Instructions for the task: All of the data below needs to be set down again, exactly as shown.

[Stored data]
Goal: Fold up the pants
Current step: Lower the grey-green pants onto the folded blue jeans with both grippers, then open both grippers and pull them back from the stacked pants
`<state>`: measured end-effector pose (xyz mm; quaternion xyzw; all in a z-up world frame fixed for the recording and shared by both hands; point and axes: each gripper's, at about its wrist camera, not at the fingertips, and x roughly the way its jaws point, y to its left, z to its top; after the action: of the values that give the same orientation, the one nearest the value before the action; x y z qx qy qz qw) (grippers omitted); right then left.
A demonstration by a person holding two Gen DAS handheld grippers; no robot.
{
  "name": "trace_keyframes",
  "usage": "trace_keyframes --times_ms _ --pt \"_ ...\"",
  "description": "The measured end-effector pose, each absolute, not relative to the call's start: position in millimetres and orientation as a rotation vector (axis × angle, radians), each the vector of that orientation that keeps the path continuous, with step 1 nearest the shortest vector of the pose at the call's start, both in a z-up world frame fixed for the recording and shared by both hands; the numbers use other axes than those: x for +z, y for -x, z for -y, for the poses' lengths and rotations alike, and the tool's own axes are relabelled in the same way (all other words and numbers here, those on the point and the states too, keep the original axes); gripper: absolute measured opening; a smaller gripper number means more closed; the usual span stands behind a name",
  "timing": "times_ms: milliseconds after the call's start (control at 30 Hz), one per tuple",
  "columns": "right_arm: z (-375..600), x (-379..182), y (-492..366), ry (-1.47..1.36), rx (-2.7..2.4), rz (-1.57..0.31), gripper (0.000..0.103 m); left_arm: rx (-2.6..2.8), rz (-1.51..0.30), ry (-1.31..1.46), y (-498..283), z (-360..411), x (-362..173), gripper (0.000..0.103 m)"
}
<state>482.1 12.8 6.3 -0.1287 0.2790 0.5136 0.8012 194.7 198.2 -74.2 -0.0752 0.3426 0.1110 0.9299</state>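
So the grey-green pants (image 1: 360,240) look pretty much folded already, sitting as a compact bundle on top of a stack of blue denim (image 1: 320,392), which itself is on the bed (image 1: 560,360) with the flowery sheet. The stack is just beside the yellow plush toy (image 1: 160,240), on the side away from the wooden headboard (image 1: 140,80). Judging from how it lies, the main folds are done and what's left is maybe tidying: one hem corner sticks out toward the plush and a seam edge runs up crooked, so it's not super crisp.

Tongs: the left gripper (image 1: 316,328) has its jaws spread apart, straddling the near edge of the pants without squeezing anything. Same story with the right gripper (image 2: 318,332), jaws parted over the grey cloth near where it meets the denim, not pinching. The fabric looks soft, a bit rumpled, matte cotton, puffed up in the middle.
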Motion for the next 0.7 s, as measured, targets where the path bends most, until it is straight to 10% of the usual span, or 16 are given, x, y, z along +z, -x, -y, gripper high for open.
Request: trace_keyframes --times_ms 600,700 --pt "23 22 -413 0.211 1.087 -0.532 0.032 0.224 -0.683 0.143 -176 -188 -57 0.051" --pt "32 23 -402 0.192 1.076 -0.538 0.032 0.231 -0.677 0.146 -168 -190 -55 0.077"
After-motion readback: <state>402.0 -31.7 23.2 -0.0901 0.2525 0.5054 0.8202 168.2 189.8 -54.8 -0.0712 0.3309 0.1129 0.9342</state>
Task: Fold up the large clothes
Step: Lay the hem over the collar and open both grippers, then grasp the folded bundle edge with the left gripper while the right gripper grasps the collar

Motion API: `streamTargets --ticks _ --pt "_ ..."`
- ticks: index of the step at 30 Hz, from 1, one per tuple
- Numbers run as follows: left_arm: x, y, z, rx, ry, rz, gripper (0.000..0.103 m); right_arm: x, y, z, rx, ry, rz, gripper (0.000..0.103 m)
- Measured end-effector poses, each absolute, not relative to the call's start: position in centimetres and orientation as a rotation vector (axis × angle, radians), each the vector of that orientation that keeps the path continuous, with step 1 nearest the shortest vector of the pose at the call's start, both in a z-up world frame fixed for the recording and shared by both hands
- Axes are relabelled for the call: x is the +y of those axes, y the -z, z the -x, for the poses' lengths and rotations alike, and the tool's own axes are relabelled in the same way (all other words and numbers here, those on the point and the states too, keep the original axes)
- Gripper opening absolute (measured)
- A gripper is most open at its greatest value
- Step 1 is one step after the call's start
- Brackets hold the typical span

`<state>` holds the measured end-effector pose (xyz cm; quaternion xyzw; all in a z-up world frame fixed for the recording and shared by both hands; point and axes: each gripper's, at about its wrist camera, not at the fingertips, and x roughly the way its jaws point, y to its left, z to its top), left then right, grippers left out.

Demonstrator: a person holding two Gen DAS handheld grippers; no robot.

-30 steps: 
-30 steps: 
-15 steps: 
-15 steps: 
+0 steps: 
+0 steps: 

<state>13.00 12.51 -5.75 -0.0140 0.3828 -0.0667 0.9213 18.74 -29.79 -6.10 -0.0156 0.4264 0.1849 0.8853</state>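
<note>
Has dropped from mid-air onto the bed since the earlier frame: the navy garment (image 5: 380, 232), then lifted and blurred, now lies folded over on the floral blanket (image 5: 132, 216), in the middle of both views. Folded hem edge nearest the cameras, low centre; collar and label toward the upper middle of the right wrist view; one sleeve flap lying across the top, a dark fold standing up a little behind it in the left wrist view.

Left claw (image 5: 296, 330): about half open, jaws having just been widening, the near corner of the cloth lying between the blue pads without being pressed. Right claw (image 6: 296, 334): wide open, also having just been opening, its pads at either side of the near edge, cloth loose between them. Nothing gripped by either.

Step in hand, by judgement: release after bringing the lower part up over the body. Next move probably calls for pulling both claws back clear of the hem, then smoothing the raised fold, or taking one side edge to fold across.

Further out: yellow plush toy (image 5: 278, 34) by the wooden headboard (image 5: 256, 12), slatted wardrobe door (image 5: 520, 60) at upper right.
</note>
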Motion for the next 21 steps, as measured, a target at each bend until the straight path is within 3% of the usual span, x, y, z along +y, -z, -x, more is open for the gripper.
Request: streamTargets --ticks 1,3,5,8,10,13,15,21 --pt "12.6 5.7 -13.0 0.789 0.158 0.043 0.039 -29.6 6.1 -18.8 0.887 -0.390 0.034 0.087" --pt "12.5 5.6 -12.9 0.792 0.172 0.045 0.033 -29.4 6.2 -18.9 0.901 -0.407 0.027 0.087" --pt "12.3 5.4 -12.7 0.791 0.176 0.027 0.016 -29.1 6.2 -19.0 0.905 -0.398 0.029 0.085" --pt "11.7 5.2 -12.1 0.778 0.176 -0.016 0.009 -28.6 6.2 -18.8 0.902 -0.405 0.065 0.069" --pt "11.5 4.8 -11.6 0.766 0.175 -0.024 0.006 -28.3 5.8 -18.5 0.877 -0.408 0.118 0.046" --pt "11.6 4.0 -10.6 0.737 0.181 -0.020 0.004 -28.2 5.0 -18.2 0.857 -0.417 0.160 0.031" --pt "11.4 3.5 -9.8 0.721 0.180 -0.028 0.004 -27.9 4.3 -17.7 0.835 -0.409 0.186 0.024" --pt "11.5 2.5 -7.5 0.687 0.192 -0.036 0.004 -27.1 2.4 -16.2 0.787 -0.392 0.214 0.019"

Result:
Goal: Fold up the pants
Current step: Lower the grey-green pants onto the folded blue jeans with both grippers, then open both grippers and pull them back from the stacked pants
`<state>`: measured end-effector pose (xyz mm; quaternion xyzw; all in a z-up world frame fixed for the recording and shared by both hands; point and axes: each gripper's, at about its wrist camera, not at the fingertips, and x roughly the way its jaws point, y to its left, z to its top; after the action: of the values that give the same orientation, the one nearest the value before the action; x y z qx qy qz qw) (grippers omitted); right then left.
A demonstration by a person holding two Gen DAS handheld grippers; no robot.
{
  "name": "trace_keyframes",
  "usage": "trace_keyframes --times_ms _ --pt \"_ ...\"",
  "description": "The measured end-effector pose, each absolute, not relative to the call's start: position in millimetres and orientation as a rotation vector (axis × angle, radians), each the vector of that orientation that keeps the path continuous, with step 1 nearest the shortest vector of the pose at the call's start, both in a z-up world frame fixed for the recording and shared by both hands; the numbers use other axes than those: x for +z, y for -x, z for -y, for the poses' lengths and rotations alike, and the tool's own axes are relabelled in the same way (all other words and numbers here, those on the point and the states too, keep the original axes); gripper: absolute measured opening; a smaller gripper number means more closed; the usual span stands behind a name",
  "timing": "times_ms: milliseconds after the call's start (control at 30 Hz), one per tuple",
  "columns": "right_arm: z (-375..600), x (-379..182), y (-492..366), ry (-1.47..1.36), rx (-2.7..2.4), rz (-1.57..0.31), gripper (0.000..0.103 m); left_arm: rx (-2.6..2.8), rz (-1.51..0.30), ry (-1.31..1.46), y (-498..283), z (-360..411), x (-362..173), gripper (0.000..0.103 m)"
}
<state>482.1 12.8 6.3 -0.1287 0.2790 0.5136 0.8012 194.7 198.2 -74.2 -0.0752 0.3426 0.1110 0.9299</state>
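So the grey-green pants (image 1: 360,240) look pretty much folded already, sitting as a compact bundle on top of a stack of blue denim (image 1: 320,392), which itself is on the bed (image 1: 560,360) with the flowery sheet. The stack is just beside the yellow plush toy (image 1: 160,240), on the side away from the wooden headboard (image 1: 140,80). Judging from how it lies, the main folds are done and what's left is maybe tidying: one hem corner sticks out toward the plush and a seam edge runs up crooked, so it's not super crisp.

Tongs: the left gripper (image 1: 316,328) has its jaws spread apart, straddling the near edge of the pants without squeezing anything. Same story with the right gripper (image 2: 318,332), jaws parted over the grey cloth near where it meets the denim, not pinching. The fabric looks soft, a bit rumpled, matte cotton, puffed up in the middle.
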Motion for the next 0.7 s, as measured, targets where the path bends most, until it is straight to 10% of the usual span, or 16 are given, x, y, z along +z, -x, -y, gripper high for open.
Request: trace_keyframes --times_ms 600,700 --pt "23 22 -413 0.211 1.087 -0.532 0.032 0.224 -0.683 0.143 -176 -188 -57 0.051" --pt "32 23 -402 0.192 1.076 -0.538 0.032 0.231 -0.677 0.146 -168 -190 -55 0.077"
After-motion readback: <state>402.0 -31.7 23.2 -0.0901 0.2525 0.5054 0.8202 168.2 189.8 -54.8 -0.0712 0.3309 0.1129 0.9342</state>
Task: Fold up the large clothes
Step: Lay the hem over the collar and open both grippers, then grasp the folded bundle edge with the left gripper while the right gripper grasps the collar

Motion API: `streamTargets --ticks _ --pt "_ ..."`
- ticks: index of the step at 30 Hz, from 1, one per tuple
- Numbers run as follows: left_arm: x, y, z, rx, ry, rz, gripper (0.000..0.103 m); right_arm: x, y, z, rx, ry, rz, gripper (0.000..0.103 m)
- Measured end-effector poses, each absolute, not relative to the call's start: position in centimetres and orientation as a rotation vector (axis × angle, radians), each the vector of that orientation that keeps the path continuous, with step 1 nearest the shortest vector of the pose at the call's start, both in a z-up world frame fixed for the recording and shared by both hands
- Axes are relabelled for the call: x is the +y of those axes, y the -z, z the -x, for the poses' lengths and rotations alike, and the tool's own axes are relabelled in the same way (all other words and numbers here, those on the point and the states too, keep the original axes)
- Gripper opening absolute (measured)
- A gripper is most open at its greatest value
- Step 1 is one step after the call's start
- Brackets hold the typical span

`<state>` holds the measured end-effector pose (xyz cm; quaternion xyzw; all in a z-up world frame fixed for the recording and shared by both hands; point and axes: each gripper's, at about its wrist camera, not at the fingertips, and x roughly the way its jaws point, y to its left, z to its top), left then right, grippers left out.

Demonstrator: a person holding two Gen DAS handheld grippers; no robot.

-30 steps: 
-30 steps: 
-15 steps: 
-15 steps: 
+0 steps: 
+0 steps: 

<state>13.00 12.51 -5.75 -0.0140 0.3828 -0.0667 0.9213 18.74 -29.79 -6.10 -0.0156 0.4264 0.1849 0.8853</state>
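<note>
Has dropped from mid-air onto the bed since the earlier frame: the navy garment (image 5: 380, 232), then lifted and blurred, now lies folded over on the floral blanket (image 5: 132, 216), in the middle of both views. Folded hem edge nearest the cameras, low centre; collar and label toward the upper middle of the right wrist view; one sleeve flap lying across the top, a dark fold standing up a little behind it in the left wrist view.

Left claw (image 5: 296, 330): about half open, jaws having just been widening, the near corner of the cloth lying between the blue pads without being pressed. Right claw (image 6: 296, 334): wide open, also having just been opening, its pads at either side of the near edge, cloth loose between them. Nothing gripped by either.

Step in hand, by judgement: release after bringing the lower part up over the body. Next move probably calls for pulling both claws back clear of the hem, then smoothing the raised fold, or taking one side edge to fold across.

Further out: yellow plush toy (image 5: 278, 34) by the wooden headboard (image 5: 256, 12), slatted wardrobe door (image 5: 520, 60) at upper right.
</note>
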Motion for the next 21 steps, as measured, a target at each bend until the straight path is within 3% of the usual span, x, y, z along +y, -z, -x, more is open for the gripper.
Request: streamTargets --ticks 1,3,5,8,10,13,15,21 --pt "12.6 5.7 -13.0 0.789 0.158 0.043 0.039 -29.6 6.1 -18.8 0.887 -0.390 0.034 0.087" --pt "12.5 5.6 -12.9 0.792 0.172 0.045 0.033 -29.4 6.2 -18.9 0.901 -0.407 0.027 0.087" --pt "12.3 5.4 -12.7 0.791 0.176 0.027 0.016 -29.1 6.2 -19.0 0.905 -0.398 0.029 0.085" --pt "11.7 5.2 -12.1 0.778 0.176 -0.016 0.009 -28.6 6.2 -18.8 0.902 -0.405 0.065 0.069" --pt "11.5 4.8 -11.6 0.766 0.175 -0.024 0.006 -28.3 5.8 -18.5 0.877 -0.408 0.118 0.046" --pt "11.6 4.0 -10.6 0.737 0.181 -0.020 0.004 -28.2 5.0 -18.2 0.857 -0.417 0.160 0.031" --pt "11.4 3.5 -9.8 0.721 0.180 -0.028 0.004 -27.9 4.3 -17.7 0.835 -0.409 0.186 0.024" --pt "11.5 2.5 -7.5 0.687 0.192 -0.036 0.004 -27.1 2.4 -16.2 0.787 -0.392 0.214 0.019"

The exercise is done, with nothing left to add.